## EXERCISE GOAL
When you copy the material below, keep every line exact and leave each picture out.

## STORED DATA
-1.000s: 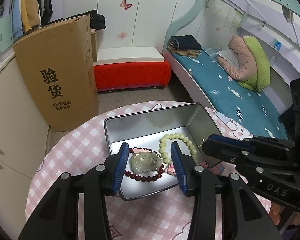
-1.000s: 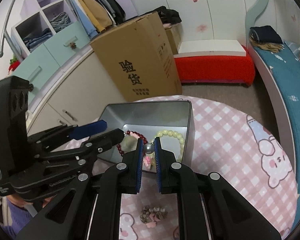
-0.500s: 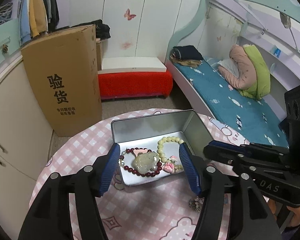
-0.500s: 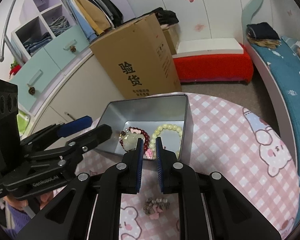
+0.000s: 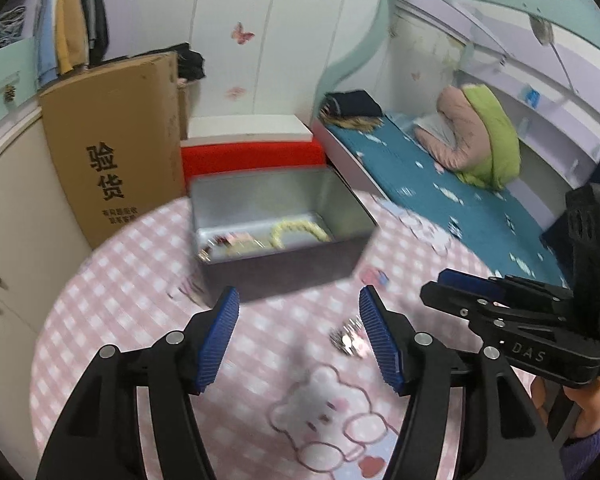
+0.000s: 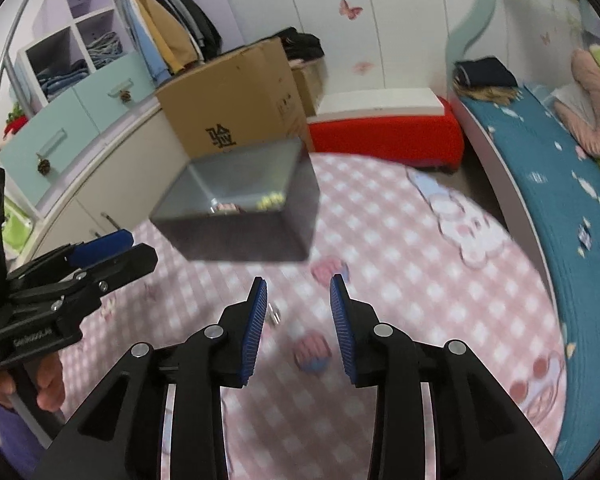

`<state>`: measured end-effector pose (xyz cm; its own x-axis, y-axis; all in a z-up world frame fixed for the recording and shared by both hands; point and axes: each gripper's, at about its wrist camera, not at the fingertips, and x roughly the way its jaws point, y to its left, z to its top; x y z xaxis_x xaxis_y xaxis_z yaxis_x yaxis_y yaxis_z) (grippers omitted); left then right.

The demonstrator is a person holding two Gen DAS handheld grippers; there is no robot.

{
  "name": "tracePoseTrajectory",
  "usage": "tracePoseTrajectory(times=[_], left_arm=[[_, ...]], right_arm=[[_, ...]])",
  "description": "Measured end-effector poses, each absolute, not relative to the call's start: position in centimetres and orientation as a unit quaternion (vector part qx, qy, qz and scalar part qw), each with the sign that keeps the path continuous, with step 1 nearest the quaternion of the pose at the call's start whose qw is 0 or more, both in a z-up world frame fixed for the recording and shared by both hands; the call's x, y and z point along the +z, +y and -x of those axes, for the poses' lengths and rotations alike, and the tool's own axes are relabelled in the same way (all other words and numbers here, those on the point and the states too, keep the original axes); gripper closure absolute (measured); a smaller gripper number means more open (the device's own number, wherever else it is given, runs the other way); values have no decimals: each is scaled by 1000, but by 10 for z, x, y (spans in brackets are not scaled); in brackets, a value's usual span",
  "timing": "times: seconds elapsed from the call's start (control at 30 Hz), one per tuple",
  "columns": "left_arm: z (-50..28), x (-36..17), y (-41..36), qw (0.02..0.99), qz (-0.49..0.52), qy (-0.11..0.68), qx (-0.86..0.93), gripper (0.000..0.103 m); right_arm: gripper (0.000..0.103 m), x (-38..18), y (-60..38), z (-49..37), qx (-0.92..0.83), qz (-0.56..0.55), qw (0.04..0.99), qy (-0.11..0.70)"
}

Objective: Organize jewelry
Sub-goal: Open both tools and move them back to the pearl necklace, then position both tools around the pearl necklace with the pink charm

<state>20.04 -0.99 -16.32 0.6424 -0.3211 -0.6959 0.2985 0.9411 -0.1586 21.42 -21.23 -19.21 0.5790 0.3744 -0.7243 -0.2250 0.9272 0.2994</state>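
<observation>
Holding both tools over the pink checked table (image 5: 112, 280), short of the metal tin (image 5: 284, 256). Left tool (image 5: 296, 320) has its jaws apart, nothing between them; a small metallic trinket (image 5: 348, 340) lies on the cloth just beside its right finger. Right tool (image 6: 298, 296) is opening, jaws empty. Tin holds a pale bead bracelet (image 5: 300, 230) and blurred reddish pieces (image 5: 228, 240). I can't make out more detail: heavy motion blur.
</observation>
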Motion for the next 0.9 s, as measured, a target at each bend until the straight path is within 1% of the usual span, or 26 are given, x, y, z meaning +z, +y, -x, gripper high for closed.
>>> tracePoseTrajectory(times=[0.03, 0.1, 0.23, 0.4, 0.63, 0.7, 0.8, 0.83, 0.87, 0.9], left_arm=[[-199, -169, -15, 902, 14, 394, -176, 43], [-198, -182, -25, 895, 13, 408, -182, 43], [-199, -205, -45, 886, 1, 425, -186, 43], [-208, -220, -55, 881, -8, 439, -177, 43], [-218, -224, -56, 876, 1, 449, -175, 43], [-222, -225, -60, 877, -11, 450, -169, 47], [-228, -224, -63, 874, -16, 455, -168, 56], [-230, -224, -63, 874, -14, 456, -167, 63], [-233, -224, -61, 874, -12, 458, -163, 67], [-235, -224, -60, 872, -8, 461, -163, 74]], right_arm=[[65, -198, -215, -211, 169, -91, 882, 431], [63, -207, -221, -204, 165, -97, 879, 436], [63, -218, -225, -196, 168, -107, 874, 443], [63, -224, -231, -193, 171, -119, 872, 444], [63, -228, -230, -195, 181, -125, 868, 446], [63, -229, -231, -197, 182, -126, 867, 447], [63, -230, -233, -199, 182, -129, 867, 446], [63, -230, -233, -200, 182, -129, 866, 447], [63, -230, -233, -200, 183, -129, 866, 447], [63, -230, -232, -201, 183, -127, 866, 448]])
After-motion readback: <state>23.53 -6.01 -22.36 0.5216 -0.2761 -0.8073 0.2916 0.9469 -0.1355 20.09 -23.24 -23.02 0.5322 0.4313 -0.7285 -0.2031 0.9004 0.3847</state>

## RESPONSE TO THIS TASK
-1.000s: 
-1.000s: 
-0.500s: 
-0.500s: 
+0.000s: 
+0.000s: 

`<state>`: measured end-effector pose (xyz cm; its own x-axis, y-axis; all in a z-up world frame fixed for the recording and shared by both hands; point and axes: each gripper's, at about its wrist camera, not at the fingertips, and x roughly the way its jaws point, y to its left, z to its top; x y z xaxis_x xaxis_y xaxis_z yaxis_x yaxis_y yaxis_z) (grippers omitted); left then right.

The demonstrator is a person holding two Gen DAS handheld grippers; there is no robot.

{
  "name": "tracePoseTrajectory",
  "usage": "tracePoseTrajectory(times=[_], left_arm=[[_, ...]], right_arm=[[_, ...]])",
  "description": "Measured end-effector poses, each absolute, not relative to the call's start: position in centimetres and orientation as a unit quaternion (vector part qx, qy, qz and scalar part qw), each with the sign that keeps the path continuous, with step 1 nearest the quaternion of the pose at the call's start whose qw is 0 or more, both in a z-up world frame fixed for the recording and shared by both hands; the call's x, y and z point along the +z, +y and -x of those axes, for the poses' lengths and rotations alike, and the tool's own axes are relabelled in the same way (all other words and numbers here, those on the point and the states too, keep the original axes); gripper closure absolute (measured); a smaller gripper number means more open (the device's own number, wherever else it is given, runs the other way); values have no decimals: each is scaled by 1000, but by 10 for z, x, y (spans in brackets are not scaled); in brackets, a value's usual span",
  "timing": "times: seconds elapsed from the call's start (control at 30 Hz), one per tuple",
  "columns": "left_arm: z (-50..28), x (-36..17), y (-41..36), qw (0.02..0.99), qz (-0.49..0.52), qy (-0.11..0.68), qx (-0.86..0.93), gripper (0.000..0.103 m); right_arm: gripper (0.000..0.103 m), x (-38..18), y (-60..38), z (-49..37), qx (-0.92..0.83), qz (-0.56..0.55), qw (0.04..0.99), qy (-0.11..0.70)"
}

Objective: Organize jewelry
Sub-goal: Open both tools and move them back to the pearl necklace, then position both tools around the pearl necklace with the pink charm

<state>20.04 -0.99 -16.32 0.6424 -0.3211 -0.6959 0.2985 0.9411 -0.1586 21.42 -21.23 -19.21 0.5790 0.3744 -0.7243 -0.2250 0.9272 0.2994</state>
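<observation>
Holding both tools over the pink checked table (image 5: 112, 280), short of the metal tin (image 5: 284, 256). Left tool (image 5: 296, 320) has its jaws apart, nothing between them; a small metallic trinket (image 5: 348, 340) lies on the cloth just beside its right finger. Right tool (image 6: 298, 296) is opening, jaws empty. Tin holds a pale bead bracelet (image 5: 300, 230) and blurred reddish pieces (image 5: 228, 240). I can't make out more detail: heavy motion blur.
</observation>
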Motion for the next 0.9 s, as measured, a target at each bend until the straight path is within 1% of the usual span, or 26 are given, x, y, z meaning +z, +y, -x, gripper high for closed.
>>> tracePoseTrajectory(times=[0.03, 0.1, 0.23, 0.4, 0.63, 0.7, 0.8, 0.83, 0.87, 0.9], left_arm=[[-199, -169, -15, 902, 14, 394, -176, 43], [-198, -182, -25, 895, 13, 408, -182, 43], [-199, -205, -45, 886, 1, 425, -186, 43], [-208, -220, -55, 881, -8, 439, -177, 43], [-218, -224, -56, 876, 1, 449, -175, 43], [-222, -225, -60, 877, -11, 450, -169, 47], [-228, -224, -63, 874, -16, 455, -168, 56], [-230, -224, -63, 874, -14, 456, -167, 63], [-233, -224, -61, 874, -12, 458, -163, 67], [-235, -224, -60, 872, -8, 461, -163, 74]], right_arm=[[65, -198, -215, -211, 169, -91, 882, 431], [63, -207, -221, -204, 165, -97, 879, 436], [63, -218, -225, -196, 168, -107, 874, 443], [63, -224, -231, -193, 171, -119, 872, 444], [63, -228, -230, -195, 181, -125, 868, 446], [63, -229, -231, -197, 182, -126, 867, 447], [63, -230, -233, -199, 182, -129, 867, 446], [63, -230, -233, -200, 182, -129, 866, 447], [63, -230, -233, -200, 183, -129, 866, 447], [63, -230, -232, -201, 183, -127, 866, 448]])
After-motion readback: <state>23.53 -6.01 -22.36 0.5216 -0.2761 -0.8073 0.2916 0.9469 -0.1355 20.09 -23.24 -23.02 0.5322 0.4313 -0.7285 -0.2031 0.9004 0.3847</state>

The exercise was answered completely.